Although the scheme has supported around 272,000 property transactions, a recent National Audit Office report found that 63% of people buying a home under the scheme could have done so without help from the state. Earlier this year, the Financial Conduct Authority warned that help-to-buy customers are more exposed to changes in “economic conditions”, and face a greater risk of negative equity.

Seven years after the scheme was introduced, the prospect of home-ownership remains little more than a pipe dream for millions of households. The combination of surging house prices and stagnant wage growth has priced a whole generation out of the market. Today, those in their mid-30s to mid-40s are three times more likely to rent than 20 years ago.

For those stuck in the private rental market, the proportion of income spent on housing costs has risen dramatically from around 10% in 1980 to nearly 40% today – among the highest in Europe. And it is here that we find the dark side of Britain’s housing story.

While economists and politicians hail a booming housing market as a sign of wealth creation, in reality it’s one of the most powerful forms of wealth redistribution. When the value of a house goes up the total productive capacity of the economy is unchanged, because nothing new has been produced: it merely constitutes an increase in the value of an existing asset. While this increases the net wealth of individual homeowners, for everyone else it means facing higher rents in the rental market, and having to save more to take out a larger mortgage.

The reality is that the housing ladder is rather like a zero-sum game: the wealth enjoyed by some is mirrored by the deprivation and exclusion of others. In Britain, it’s about time we confronted this uncomfortable truth.

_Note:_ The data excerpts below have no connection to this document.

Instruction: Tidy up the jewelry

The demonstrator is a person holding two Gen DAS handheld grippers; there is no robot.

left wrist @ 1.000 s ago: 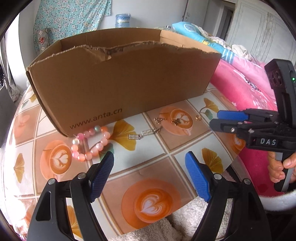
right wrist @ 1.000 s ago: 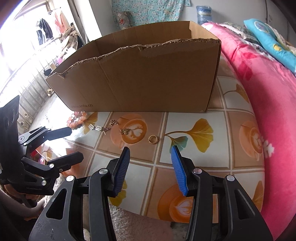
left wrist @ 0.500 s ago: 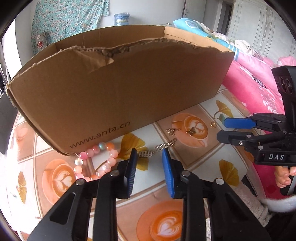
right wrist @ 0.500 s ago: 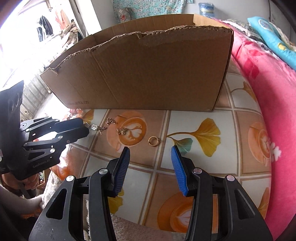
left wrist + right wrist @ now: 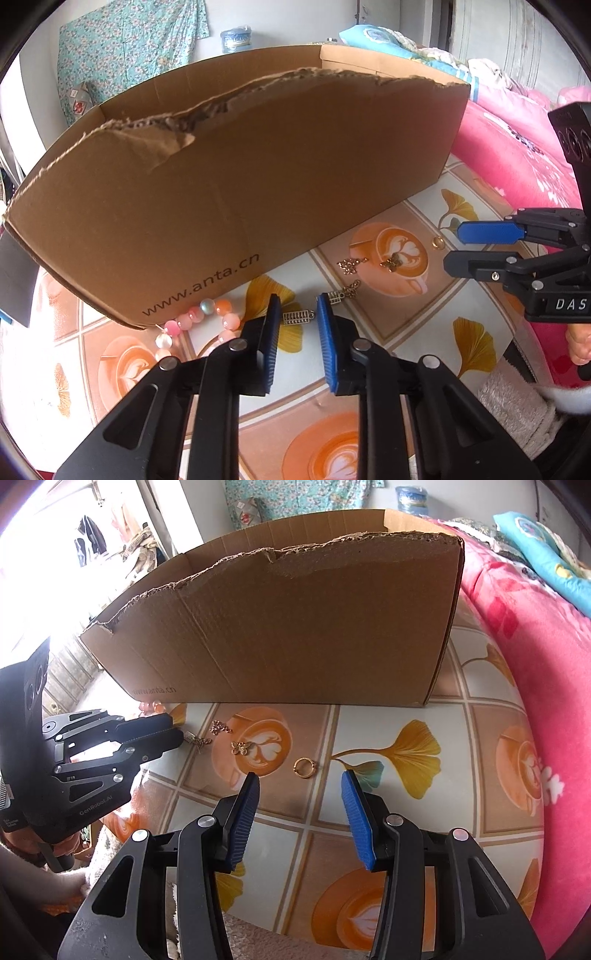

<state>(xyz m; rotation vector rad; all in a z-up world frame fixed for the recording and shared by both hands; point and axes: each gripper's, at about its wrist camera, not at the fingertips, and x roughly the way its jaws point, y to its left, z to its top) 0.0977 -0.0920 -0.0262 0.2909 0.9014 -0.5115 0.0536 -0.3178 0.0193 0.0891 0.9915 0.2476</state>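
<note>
An open cardboard box [image 5: 240, 184] stands on the tiled tabletop [image 5: 406, 332]. Jewelry lies in front of it: a pink bead bracelet [image 5: 207, 317], a silver bar charm [image 5: 295, 317] linked to a second one [image 5: 341, 295], a small gold chain piece [image 5: 349, 265], a gold butterfly [image 5: 393, 261] and a gold ring [image 5: 304, 767]. My left gripper [image 5: 298, 307] is closing, with the silver bar charm between its blue pads; narrow gaps show on both sides. My right gripper [image 5: 300, 780] stands open just short of the ring, with nothing between its pads.
A pink floral blanket [image 5: 535, 664] borders the table on the right. A fuzzy white cloth [image 5: 517, 406] covers the near table edge. The box wall rises close behind the jewelry. A person's fingers [image 5: 580, 343] hold the right gripper's handle.
My left gripper moved forward toward the box and its jaws narrowed from wide open to a small gap around the silver charm. The right gripper kept its opening.
</note>
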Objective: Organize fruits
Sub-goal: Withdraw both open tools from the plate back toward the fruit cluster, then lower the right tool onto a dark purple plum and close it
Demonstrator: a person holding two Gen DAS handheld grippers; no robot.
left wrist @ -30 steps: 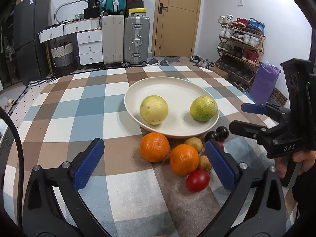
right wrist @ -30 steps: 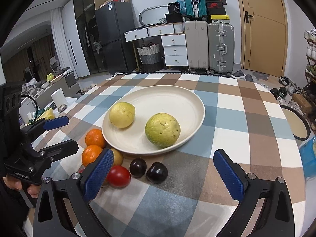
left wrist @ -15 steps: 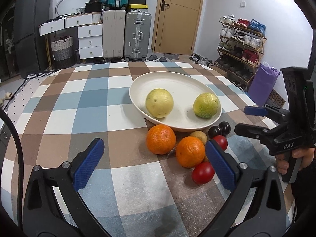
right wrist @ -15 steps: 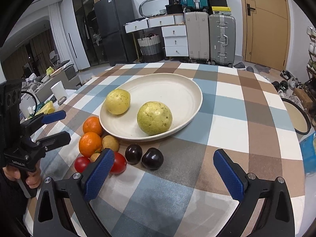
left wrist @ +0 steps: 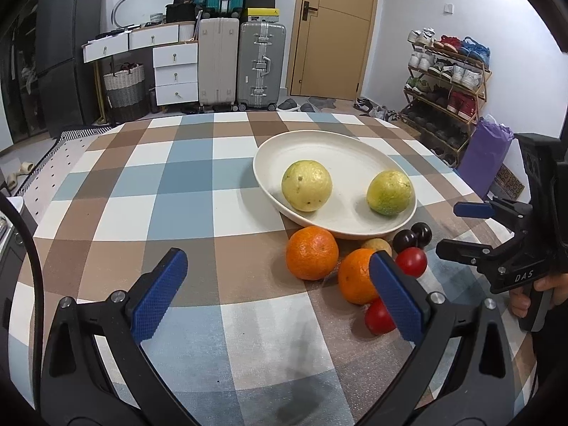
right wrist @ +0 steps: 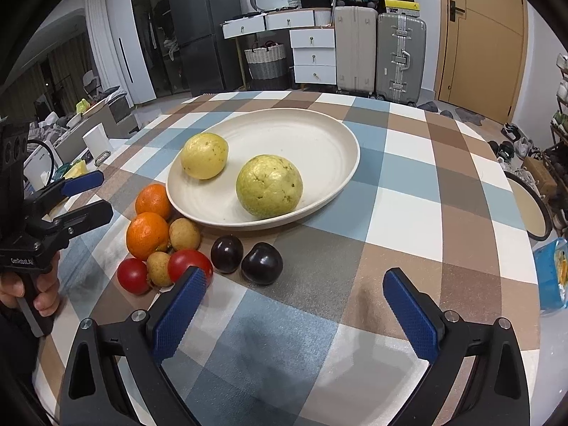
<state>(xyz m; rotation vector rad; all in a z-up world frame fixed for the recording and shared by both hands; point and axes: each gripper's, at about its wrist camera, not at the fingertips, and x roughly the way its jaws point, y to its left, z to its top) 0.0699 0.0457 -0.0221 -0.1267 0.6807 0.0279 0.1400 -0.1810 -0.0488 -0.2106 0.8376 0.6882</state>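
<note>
Left gripper (left wrist: 275, 296) spread wide, holding nothing, hovering above the checked tablecloth (left wrist: 184, 195); in the right wrist view it shows at the left edge (right wrist: 87, 195), gripped by a hand (right wrist: 42, 284). Fruit sits right of the left gripper's centre.

Left to right in the right wrist view:
- Two oranges, far orange (right wrist: 153, 201) touching the plate rim, near orange (right wrist: 147, 235) just in front of it. Bright, dimpled skin.
- Small red tomato (right wrist: 133, 276), glossy.
- Two tan round fruits, one (right wrist: 184, 234) beside the near orange, one (right wrist: 159, 268) between the tomatoes. Kind unclear.
- Larger red tomato (right wrist: 190, 264), lower part hidden by the right gripper's left blue pad (right wrist: 177, 316).
- Two dark purple plums (right wrist: 227, 254) and (right wrist: 262, 263), touching, shiny, just in front of the plate.
- Cream oval plate (right wrist: 319, 135) holding two yellow-green round fruits, well apart: paler one (right wrist: 205, 156) left, bigger speckled one (right wrist: 269, 185) right. Could be guavas, not sure.

All loose fruit clusters off the plate's near-left rim, on the cloth.

Right gripper (right wrist: 293, 314) also wide apart, nothing between the fingers, low over the cloth in front of the plums.

In the left wrist view, the right blue pad (left wrist: 394, 298) covers part of the near orange and one tomato; tan fruit mostly hidden behind the oranges. Right gripper's handle is cut off at the frame edge there.
</note>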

There was a time when increasing access to mortgages helped to spread the benefits of homeownership. But this always had diminishing returns: as banks have become ever more addicted to mortgage lending, a powerful feedback loop has emerged between mortgage lending, house prices and levels of household debt. Extending Help to Buy would be like trying to kick a drug habit by going on one final binge. It might delay the ultimate day of reckoning, but it will make the underlying problem much worse.

The biggest winners would be private developers, for whom help-to-buy has always represented an unprecedented gold rush. In response to the subsidies provided by the scheme, developers simply increased the price of new developments by the same amount, pocketing the difference. Help-to-buy subsidies have poured billions into the coffers of Britain’s large developers, leading to record-breaking profits and eyewatering bonuses. That these companies are among the loudest voices calling for the policy to be extended should serve as an obvious warning.

Help-to-buy is not the only policy that has contributed to Britain’s housing crisis, but it embodies the kind of doublethink that has long shaped British housing policy. Although intended to get more people on the housing ladder, the scheme has kicked the ladder ever further out of reach. Despite being designed to boost housing supply, the scheme has empowered private developers whose business model depends on releasing new homes at a painfully slow rate.

With Covid-19 further exposing Britain’s stark housing divides, the need to chart a new course has never been more urgent. The long term-aim must be to return to a society where houses are viewed as somewhere to live, not as vehicles for accumulating wealth. This means weaning ourselves off our addiction to house price growth, and embracing a new public-led approach to development.

Achieving this won’t be easy: it means taking on the unholy alliance of private developers, banks and – most difficult of all – ordinary homeowners, many of whom now view ever-rising house prices as normal and just. This requires careful handling, and a plan for moving forwards one step a time. If the chancellor is serious about tackling the housing crisis, then scrapping help-to-buy in its entirety would be a very good place to start.